ACTIVITY: Copy each line of the records exactly, stopping only after the line that contains "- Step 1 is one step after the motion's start" has been written, and leave pictures out.
#### TASK INPUTS ####
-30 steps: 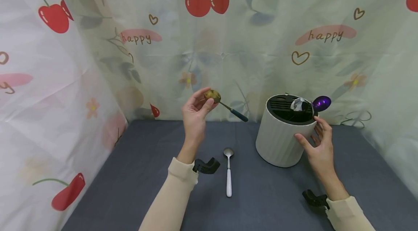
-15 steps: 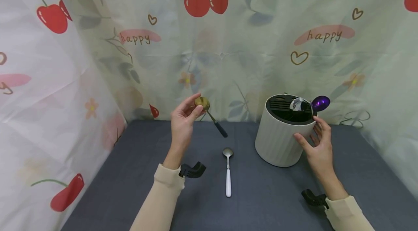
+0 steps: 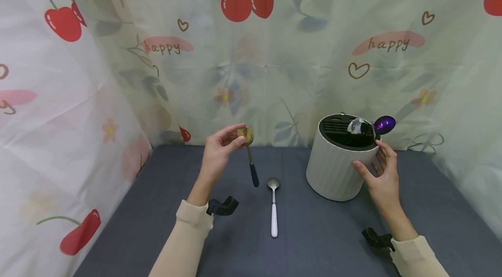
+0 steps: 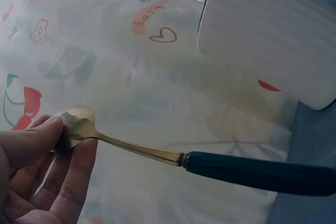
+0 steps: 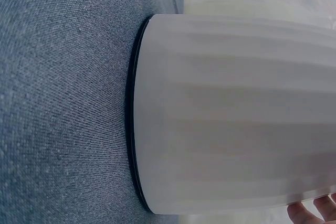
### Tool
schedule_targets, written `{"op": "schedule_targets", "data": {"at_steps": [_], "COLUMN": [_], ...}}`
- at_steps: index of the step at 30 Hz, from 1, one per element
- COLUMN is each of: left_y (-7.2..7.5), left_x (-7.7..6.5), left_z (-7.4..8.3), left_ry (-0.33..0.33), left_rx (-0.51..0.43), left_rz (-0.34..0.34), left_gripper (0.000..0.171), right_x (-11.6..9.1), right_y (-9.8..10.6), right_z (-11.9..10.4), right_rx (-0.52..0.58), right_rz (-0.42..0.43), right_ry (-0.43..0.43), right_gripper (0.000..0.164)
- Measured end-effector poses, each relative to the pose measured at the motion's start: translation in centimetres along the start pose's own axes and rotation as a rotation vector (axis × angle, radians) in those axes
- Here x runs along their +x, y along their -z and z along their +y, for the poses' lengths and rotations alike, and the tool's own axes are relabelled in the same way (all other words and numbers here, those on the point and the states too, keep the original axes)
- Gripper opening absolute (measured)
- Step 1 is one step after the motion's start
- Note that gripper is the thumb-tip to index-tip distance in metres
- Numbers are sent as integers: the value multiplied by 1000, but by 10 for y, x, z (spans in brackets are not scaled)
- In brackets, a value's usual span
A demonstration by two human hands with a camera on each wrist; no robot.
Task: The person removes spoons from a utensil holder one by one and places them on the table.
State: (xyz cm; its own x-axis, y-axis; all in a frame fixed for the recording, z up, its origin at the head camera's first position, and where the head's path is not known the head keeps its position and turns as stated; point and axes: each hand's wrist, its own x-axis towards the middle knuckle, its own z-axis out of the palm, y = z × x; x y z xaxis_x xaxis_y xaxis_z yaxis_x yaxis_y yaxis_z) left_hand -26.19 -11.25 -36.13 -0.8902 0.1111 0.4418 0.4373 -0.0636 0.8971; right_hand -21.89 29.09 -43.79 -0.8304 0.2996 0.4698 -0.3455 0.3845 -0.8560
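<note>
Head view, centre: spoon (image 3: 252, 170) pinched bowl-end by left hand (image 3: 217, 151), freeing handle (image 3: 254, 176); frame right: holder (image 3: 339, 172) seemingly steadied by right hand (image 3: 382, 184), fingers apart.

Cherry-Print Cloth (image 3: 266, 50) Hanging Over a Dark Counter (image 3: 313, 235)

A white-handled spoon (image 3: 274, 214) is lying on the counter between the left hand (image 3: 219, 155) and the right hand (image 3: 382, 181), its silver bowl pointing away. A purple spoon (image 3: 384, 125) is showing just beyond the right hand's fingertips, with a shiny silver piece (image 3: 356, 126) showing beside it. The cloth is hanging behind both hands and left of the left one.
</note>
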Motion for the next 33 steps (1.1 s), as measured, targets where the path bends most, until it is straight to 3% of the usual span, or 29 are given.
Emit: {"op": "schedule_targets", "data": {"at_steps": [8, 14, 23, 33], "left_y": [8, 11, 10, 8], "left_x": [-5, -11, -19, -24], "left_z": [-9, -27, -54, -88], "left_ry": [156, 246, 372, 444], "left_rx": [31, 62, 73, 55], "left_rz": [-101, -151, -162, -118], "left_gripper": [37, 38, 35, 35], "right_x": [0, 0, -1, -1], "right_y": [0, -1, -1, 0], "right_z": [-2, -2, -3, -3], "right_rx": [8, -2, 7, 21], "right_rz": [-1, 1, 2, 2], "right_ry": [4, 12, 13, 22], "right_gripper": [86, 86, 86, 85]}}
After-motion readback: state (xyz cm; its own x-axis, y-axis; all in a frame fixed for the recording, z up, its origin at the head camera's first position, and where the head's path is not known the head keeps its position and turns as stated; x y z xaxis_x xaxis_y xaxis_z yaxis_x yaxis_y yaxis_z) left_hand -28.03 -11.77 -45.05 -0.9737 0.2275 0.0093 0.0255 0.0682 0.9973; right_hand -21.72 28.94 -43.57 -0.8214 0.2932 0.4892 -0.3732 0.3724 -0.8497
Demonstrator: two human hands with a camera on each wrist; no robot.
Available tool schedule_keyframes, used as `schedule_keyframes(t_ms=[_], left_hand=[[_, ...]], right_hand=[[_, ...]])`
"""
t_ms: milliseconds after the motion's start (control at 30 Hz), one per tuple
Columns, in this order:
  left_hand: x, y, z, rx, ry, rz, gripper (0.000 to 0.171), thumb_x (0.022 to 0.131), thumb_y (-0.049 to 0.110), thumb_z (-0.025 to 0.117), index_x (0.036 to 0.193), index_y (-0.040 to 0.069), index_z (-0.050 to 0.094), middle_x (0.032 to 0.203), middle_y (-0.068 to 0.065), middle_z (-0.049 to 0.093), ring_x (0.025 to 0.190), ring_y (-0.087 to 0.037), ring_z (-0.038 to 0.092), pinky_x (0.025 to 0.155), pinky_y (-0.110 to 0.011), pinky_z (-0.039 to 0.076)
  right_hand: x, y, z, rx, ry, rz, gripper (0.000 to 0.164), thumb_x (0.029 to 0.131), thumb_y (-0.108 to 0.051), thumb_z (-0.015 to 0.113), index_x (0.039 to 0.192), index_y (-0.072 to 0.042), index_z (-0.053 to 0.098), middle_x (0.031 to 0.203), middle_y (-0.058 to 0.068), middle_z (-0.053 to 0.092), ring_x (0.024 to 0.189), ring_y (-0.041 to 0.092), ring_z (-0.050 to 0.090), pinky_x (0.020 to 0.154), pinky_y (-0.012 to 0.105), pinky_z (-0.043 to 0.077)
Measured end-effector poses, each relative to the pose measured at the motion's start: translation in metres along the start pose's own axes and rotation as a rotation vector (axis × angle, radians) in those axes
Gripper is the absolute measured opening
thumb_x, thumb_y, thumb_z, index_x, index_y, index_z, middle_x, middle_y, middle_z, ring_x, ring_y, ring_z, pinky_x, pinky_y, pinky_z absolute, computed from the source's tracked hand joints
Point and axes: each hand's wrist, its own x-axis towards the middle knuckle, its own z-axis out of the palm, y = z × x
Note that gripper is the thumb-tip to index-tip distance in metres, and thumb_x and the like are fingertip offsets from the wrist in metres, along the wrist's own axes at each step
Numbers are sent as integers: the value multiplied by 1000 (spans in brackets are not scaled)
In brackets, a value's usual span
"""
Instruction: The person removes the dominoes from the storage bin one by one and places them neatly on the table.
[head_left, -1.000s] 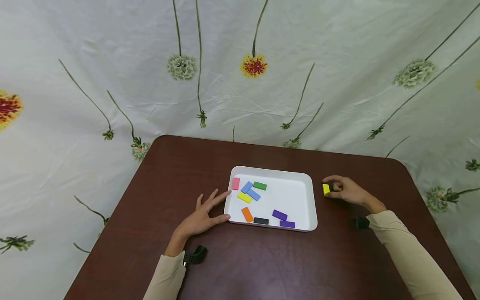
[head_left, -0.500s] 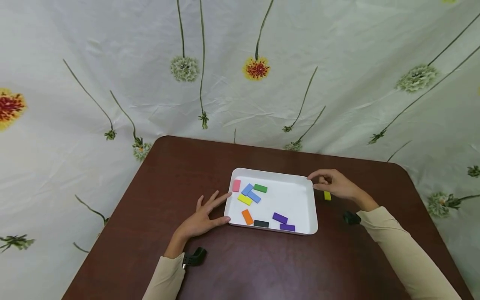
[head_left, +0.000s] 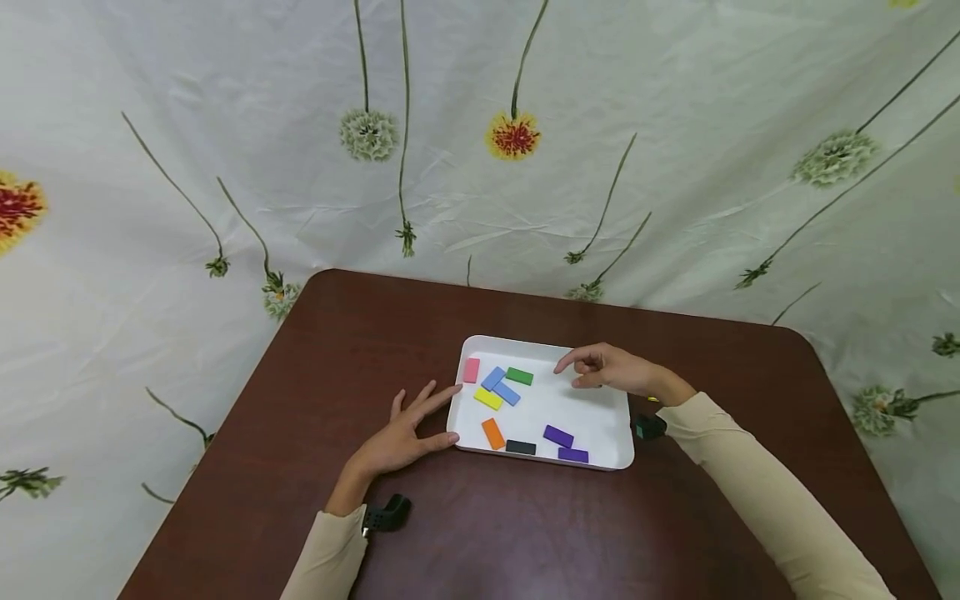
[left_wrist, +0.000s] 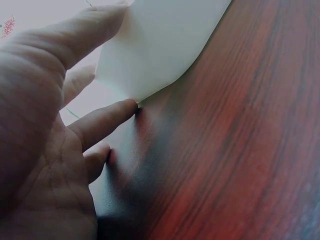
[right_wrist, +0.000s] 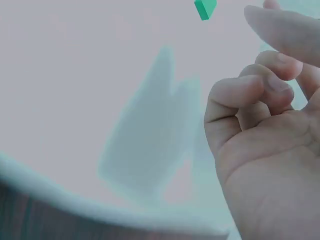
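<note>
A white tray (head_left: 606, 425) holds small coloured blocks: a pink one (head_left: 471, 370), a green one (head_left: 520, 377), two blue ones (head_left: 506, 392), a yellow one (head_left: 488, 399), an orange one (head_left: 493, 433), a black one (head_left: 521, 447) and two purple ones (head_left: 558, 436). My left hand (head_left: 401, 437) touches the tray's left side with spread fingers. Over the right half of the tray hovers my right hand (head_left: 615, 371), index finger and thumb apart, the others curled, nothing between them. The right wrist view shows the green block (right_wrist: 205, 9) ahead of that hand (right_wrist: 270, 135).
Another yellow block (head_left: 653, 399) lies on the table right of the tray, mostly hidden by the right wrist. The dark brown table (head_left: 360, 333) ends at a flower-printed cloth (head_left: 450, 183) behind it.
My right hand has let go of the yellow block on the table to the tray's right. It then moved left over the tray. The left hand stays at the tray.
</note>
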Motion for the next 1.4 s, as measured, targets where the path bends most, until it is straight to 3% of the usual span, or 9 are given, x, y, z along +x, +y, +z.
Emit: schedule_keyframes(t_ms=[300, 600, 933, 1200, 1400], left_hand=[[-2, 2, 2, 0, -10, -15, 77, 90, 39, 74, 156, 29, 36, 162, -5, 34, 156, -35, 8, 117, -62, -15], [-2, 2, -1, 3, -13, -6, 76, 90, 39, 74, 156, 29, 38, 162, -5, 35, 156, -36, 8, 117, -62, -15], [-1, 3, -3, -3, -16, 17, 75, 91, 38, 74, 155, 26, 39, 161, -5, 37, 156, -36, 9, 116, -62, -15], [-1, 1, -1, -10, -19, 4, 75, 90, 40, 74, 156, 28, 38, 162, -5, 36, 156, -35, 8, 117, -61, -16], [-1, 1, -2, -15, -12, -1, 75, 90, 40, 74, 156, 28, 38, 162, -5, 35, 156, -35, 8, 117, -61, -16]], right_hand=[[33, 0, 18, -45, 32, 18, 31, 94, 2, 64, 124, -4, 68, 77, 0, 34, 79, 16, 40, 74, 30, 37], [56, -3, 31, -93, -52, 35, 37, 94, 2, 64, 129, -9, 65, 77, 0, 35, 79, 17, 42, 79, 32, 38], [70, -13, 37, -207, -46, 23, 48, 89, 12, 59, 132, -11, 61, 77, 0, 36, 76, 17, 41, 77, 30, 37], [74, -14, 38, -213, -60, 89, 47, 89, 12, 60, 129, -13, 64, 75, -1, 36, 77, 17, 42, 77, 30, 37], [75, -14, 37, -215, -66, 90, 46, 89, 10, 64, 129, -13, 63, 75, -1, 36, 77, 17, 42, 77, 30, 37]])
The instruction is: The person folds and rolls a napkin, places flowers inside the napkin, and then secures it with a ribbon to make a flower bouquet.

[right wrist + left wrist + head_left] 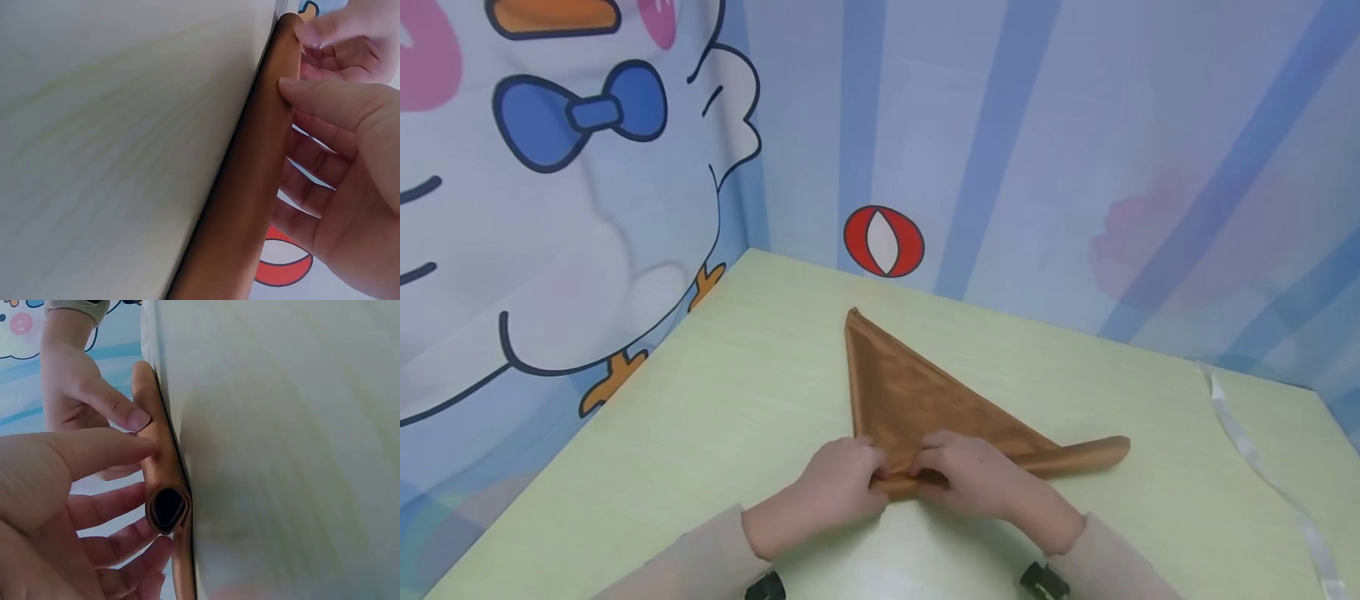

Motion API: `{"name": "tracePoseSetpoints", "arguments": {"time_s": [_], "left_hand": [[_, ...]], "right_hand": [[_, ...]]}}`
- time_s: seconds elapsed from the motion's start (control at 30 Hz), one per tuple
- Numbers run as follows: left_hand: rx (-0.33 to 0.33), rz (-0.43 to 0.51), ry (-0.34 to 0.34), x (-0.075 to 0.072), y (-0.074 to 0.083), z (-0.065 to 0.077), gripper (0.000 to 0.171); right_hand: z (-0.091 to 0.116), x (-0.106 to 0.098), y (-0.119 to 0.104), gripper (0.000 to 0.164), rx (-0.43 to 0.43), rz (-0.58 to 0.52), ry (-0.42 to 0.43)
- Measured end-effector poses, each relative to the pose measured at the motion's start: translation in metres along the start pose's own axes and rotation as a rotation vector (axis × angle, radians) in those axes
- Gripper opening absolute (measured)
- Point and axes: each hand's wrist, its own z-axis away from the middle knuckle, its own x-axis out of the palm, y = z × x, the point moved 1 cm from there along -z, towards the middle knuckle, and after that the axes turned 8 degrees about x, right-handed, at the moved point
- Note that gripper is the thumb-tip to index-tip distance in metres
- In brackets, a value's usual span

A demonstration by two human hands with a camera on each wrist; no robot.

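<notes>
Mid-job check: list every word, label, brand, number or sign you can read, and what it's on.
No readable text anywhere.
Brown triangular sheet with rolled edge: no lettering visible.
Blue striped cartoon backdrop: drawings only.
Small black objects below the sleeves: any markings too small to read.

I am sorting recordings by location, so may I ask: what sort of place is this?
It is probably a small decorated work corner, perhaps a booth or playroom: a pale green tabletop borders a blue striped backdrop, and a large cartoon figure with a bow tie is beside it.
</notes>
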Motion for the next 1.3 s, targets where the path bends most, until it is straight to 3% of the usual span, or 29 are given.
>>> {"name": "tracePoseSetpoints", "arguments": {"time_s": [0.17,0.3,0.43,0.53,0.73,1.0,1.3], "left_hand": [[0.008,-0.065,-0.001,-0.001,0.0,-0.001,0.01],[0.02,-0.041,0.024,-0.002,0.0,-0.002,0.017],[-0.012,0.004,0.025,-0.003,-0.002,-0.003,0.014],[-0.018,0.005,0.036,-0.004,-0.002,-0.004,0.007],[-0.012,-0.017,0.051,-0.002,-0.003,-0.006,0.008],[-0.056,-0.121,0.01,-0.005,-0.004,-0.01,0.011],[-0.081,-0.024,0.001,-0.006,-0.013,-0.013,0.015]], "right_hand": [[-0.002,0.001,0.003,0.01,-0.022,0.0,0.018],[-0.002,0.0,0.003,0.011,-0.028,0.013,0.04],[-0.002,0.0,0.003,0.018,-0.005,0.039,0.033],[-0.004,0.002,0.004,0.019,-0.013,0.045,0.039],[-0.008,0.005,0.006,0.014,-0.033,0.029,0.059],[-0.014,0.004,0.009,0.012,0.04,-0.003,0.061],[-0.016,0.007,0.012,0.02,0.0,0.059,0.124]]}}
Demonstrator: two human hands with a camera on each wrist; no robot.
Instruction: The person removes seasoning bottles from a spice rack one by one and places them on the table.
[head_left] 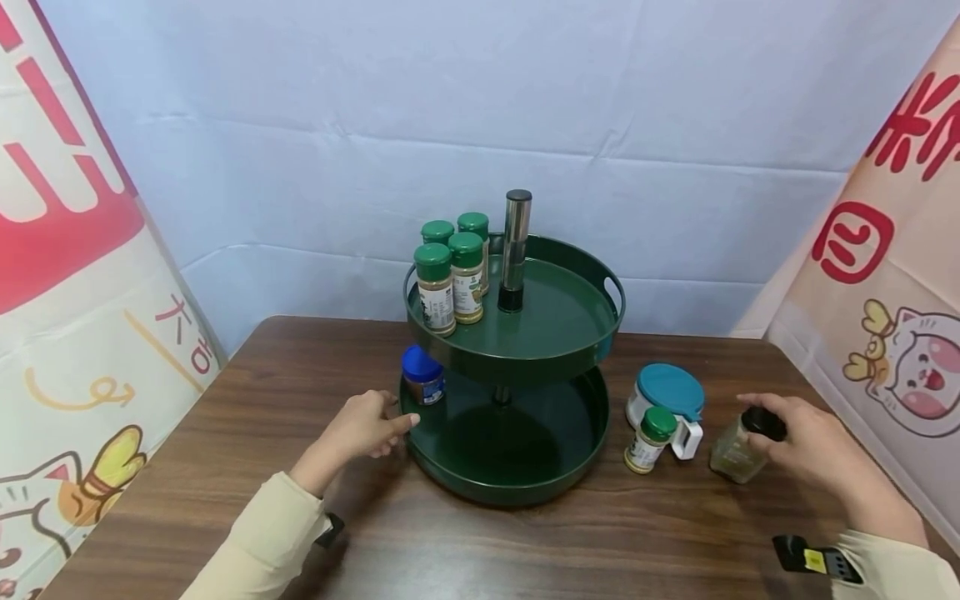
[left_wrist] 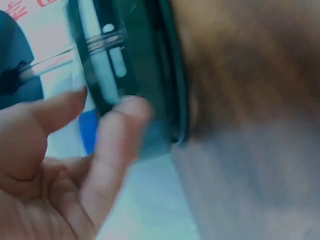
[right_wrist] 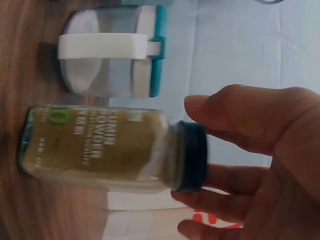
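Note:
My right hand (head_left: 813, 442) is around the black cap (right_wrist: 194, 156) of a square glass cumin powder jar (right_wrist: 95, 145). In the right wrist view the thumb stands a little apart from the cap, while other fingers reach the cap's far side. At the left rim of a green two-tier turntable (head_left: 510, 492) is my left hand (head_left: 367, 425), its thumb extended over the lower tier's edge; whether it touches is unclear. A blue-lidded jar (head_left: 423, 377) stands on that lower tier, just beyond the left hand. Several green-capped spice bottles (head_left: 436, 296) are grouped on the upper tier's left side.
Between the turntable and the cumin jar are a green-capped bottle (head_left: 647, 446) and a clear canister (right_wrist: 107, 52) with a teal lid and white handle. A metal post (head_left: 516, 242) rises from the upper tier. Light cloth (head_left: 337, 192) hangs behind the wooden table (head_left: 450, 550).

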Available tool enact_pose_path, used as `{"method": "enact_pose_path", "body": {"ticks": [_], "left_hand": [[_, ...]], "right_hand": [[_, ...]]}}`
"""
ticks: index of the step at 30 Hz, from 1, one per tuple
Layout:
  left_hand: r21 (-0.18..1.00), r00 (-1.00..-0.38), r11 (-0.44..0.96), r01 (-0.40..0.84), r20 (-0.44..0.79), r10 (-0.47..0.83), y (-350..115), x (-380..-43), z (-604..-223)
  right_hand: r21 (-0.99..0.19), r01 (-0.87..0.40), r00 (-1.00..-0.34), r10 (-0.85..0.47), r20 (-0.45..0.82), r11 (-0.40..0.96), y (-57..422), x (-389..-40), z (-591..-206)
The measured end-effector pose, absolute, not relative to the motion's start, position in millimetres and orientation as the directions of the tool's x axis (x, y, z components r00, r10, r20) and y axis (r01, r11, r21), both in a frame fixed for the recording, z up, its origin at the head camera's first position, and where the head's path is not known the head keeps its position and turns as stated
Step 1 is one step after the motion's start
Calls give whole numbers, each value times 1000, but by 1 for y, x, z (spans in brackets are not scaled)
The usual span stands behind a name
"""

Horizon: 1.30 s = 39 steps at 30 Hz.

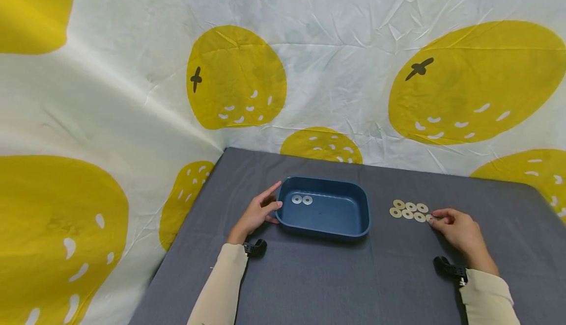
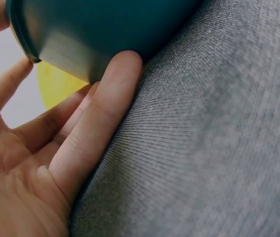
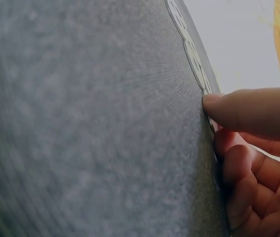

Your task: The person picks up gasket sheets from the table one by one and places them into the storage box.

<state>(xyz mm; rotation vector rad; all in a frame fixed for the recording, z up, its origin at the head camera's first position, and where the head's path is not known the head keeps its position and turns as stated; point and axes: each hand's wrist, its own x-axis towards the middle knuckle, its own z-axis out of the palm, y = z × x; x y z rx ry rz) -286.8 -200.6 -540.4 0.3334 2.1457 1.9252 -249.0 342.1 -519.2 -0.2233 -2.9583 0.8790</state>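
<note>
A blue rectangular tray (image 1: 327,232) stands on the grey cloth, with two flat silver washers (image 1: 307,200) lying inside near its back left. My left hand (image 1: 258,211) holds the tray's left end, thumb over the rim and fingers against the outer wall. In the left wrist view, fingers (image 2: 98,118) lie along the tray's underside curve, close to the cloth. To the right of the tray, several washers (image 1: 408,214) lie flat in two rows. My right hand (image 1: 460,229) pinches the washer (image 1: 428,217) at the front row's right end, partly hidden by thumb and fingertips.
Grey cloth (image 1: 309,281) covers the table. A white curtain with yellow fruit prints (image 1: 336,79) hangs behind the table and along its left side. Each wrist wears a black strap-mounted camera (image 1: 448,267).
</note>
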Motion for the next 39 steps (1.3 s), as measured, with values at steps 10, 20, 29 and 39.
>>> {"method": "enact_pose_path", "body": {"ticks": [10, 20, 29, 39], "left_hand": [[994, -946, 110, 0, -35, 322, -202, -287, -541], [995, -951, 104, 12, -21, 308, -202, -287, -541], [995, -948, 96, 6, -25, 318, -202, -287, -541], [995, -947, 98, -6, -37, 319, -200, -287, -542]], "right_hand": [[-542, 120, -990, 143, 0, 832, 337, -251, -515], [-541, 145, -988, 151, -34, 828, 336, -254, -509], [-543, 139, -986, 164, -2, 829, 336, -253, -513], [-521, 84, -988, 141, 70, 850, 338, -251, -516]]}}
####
ANSWER TO THIS EXERCISE:
-30 steps: 
-15 steps: 
+0 steps: 
+0 steps: 
+0 steps: 
### Tool
schedule_targets, written `{"op": "schedule_targets", "data": {"at_steps": [_], "COLUMN": [_], ...}}`
- at_steps: index of the step at 30 Hz, from 1, one per element
- COLUMN is each of: left_y (-7.2..7.5), left_x (-7.7..6.5), left_z (-7.4..8.3), left_ry (-0.33..0.33), left_rx (-0.51..0.43), left_rz (-0.34..0.34), left_gripper (0.000..0.171), right_x (-11.6..9.1), right_y (-9.8..10.6), right_z (-11.9..10.4), right_rx (-0.52..0.58), right_rz (-0.42..0.43), right_ry (-0.43..0.43), right_gripper (0.000..0.164)
- Measured end-effector poses, each relative to the pose measured at the motion's start: translation in centimetres along the start pose's own axes and rotation as a rotation vector (axis × angle, radians) in those axes
- Here x runs along their +x, y along their -z and z along their +y, for the poses' lengths and rotations alike, and the tool's own axes are relabelled in the same way (all other words and numbers here, those on the point and the states too, keep the original axes)
- Gripper opening absolute (measured)
- Step 1 is one step after the motion's start

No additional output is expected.